(Record excerpts)

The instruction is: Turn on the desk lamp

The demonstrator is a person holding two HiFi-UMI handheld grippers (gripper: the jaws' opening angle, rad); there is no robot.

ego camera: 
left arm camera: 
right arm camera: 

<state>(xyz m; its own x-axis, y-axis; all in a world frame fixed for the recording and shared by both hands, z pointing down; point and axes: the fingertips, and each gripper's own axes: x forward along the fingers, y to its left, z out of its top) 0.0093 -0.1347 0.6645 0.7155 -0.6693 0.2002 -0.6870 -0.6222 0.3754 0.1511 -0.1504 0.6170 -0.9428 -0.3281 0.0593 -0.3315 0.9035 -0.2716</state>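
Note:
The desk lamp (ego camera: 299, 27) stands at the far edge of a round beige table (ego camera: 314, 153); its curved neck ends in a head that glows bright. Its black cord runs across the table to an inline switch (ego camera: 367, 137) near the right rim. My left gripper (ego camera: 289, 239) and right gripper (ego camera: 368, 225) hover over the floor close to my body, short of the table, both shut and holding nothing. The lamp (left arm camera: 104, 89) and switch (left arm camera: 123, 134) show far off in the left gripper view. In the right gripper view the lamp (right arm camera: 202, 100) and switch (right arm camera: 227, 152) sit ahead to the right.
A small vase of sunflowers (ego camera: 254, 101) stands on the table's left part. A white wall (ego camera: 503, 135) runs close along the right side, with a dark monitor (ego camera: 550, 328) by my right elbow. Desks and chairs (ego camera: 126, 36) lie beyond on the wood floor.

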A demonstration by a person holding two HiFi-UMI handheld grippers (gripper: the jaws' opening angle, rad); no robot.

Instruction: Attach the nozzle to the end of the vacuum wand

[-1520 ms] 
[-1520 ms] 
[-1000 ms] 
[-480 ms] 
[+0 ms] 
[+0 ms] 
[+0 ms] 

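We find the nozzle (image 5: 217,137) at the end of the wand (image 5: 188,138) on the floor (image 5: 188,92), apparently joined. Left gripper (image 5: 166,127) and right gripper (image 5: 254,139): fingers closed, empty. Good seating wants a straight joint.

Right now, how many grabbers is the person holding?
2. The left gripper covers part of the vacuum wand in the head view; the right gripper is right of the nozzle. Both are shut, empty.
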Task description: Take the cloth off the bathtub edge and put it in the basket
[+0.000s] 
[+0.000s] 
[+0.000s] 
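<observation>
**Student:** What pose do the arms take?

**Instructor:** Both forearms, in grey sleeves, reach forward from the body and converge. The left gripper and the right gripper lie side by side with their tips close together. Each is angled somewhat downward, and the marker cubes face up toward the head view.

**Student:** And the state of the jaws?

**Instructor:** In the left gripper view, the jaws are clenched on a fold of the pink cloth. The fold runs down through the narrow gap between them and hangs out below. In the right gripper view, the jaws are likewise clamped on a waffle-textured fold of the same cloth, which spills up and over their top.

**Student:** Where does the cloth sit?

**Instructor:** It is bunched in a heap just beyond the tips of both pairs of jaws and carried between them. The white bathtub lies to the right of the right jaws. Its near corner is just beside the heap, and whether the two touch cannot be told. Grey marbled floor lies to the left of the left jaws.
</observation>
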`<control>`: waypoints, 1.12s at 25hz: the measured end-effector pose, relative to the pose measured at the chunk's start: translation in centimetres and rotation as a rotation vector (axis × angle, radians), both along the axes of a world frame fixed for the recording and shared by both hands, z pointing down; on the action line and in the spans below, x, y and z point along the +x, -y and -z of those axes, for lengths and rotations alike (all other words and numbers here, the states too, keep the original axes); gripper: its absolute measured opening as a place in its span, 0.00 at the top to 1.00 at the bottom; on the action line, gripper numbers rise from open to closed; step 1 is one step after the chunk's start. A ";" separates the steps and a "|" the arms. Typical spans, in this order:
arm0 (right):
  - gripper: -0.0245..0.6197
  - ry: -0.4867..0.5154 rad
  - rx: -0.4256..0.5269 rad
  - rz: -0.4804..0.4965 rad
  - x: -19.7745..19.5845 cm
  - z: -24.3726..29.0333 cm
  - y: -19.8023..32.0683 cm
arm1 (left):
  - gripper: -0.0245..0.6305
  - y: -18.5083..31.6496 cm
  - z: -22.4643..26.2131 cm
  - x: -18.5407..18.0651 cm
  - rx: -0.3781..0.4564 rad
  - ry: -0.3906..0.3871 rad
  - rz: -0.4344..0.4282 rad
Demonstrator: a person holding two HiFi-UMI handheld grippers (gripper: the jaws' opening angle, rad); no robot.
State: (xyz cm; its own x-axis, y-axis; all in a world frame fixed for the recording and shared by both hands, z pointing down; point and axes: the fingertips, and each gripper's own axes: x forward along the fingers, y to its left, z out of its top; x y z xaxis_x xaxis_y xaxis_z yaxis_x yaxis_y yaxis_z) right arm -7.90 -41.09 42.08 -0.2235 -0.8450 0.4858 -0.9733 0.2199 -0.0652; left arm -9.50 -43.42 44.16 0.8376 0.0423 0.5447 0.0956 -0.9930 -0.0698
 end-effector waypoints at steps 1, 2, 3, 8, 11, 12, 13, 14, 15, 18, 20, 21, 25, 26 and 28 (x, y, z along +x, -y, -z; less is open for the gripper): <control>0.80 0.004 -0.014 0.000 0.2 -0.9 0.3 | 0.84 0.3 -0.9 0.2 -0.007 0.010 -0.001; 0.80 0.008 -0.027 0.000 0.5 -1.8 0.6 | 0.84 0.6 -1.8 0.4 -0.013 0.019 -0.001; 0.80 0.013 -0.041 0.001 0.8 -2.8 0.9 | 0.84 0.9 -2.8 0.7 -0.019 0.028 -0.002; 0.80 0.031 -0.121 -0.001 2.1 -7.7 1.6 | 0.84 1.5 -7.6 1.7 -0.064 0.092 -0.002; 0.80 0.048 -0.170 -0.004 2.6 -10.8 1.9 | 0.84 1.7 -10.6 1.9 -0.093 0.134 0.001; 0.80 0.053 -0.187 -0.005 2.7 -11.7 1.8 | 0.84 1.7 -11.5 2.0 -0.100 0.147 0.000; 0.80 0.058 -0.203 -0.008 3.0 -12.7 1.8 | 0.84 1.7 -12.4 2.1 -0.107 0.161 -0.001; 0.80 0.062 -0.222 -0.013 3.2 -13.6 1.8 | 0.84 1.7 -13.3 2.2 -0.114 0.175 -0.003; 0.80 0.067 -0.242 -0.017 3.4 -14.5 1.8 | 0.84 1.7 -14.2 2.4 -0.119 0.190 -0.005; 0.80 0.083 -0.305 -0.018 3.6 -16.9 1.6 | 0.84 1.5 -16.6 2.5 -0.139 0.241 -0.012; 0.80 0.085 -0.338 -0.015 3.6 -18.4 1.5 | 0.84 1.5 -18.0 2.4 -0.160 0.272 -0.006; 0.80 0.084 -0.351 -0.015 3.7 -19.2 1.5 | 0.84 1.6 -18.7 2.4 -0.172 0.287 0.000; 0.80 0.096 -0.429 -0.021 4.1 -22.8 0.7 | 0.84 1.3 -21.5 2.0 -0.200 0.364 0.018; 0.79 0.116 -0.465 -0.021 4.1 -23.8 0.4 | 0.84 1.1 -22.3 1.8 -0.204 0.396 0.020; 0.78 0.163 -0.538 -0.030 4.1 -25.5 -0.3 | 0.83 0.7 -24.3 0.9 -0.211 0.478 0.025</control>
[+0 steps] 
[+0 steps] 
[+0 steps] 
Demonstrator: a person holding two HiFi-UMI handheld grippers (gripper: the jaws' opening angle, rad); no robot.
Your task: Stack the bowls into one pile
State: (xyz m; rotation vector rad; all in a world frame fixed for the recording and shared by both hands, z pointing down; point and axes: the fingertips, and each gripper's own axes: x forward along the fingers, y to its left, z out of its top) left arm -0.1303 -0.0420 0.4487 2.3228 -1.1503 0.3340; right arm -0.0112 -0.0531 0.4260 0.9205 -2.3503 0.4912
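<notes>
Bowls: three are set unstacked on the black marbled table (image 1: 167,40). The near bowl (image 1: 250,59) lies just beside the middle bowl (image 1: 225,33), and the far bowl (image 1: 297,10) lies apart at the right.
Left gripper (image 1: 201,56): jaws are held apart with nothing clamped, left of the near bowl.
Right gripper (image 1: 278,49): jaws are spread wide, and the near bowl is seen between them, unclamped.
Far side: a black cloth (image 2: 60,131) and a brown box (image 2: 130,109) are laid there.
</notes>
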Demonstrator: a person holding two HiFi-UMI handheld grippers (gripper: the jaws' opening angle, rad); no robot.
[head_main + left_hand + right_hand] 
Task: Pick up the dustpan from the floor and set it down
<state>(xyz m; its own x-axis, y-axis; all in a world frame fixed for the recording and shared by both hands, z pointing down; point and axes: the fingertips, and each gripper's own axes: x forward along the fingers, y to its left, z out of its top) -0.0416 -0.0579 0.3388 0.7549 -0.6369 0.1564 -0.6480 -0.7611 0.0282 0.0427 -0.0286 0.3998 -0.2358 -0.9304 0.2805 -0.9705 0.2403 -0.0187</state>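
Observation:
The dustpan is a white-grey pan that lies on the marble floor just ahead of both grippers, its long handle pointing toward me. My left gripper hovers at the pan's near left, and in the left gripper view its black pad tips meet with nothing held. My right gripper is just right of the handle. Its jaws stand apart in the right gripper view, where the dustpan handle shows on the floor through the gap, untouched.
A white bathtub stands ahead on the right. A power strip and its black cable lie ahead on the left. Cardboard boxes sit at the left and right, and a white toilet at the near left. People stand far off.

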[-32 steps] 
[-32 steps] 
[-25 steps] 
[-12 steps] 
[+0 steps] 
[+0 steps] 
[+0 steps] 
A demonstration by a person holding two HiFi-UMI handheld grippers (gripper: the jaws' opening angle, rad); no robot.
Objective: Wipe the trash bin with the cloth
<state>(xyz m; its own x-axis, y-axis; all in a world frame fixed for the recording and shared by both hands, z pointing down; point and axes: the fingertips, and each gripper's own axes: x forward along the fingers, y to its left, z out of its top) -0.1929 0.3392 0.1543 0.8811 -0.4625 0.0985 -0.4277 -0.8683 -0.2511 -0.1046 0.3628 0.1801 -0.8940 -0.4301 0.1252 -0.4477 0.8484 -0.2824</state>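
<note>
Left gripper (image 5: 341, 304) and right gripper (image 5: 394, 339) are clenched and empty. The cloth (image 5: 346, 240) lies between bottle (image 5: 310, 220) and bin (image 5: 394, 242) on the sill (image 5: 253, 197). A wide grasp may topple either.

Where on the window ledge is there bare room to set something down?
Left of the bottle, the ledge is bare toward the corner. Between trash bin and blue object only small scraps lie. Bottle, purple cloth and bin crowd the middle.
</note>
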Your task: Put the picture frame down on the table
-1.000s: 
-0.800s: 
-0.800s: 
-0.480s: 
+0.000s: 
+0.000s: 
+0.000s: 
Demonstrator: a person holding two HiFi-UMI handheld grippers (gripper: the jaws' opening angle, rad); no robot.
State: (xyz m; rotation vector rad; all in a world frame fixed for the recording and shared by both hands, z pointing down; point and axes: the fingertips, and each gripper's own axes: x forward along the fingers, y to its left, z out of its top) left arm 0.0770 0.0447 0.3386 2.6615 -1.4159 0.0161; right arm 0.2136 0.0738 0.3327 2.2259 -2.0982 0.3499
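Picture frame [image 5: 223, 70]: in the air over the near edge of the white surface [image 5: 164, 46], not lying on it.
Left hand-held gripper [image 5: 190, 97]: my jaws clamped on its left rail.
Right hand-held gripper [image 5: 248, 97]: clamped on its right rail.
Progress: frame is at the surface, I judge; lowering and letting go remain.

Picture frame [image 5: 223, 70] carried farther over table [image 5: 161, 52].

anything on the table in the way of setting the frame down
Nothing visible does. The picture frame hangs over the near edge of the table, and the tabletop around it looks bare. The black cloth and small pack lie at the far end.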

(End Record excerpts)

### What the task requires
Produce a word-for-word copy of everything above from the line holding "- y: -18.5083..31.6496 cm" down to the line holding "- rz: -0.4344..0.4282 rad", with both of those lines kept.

### Output
  - y: -18.5083..31.6496 cm
  - z: -22.4643..26.2131 cm
  - x: -18.5407..18.0651 cm
  - rx: -0.3781..0.4564 rad
  - ry: -0.3906..0.3871 rad
  - rz: -0.4344..0.4282 rad

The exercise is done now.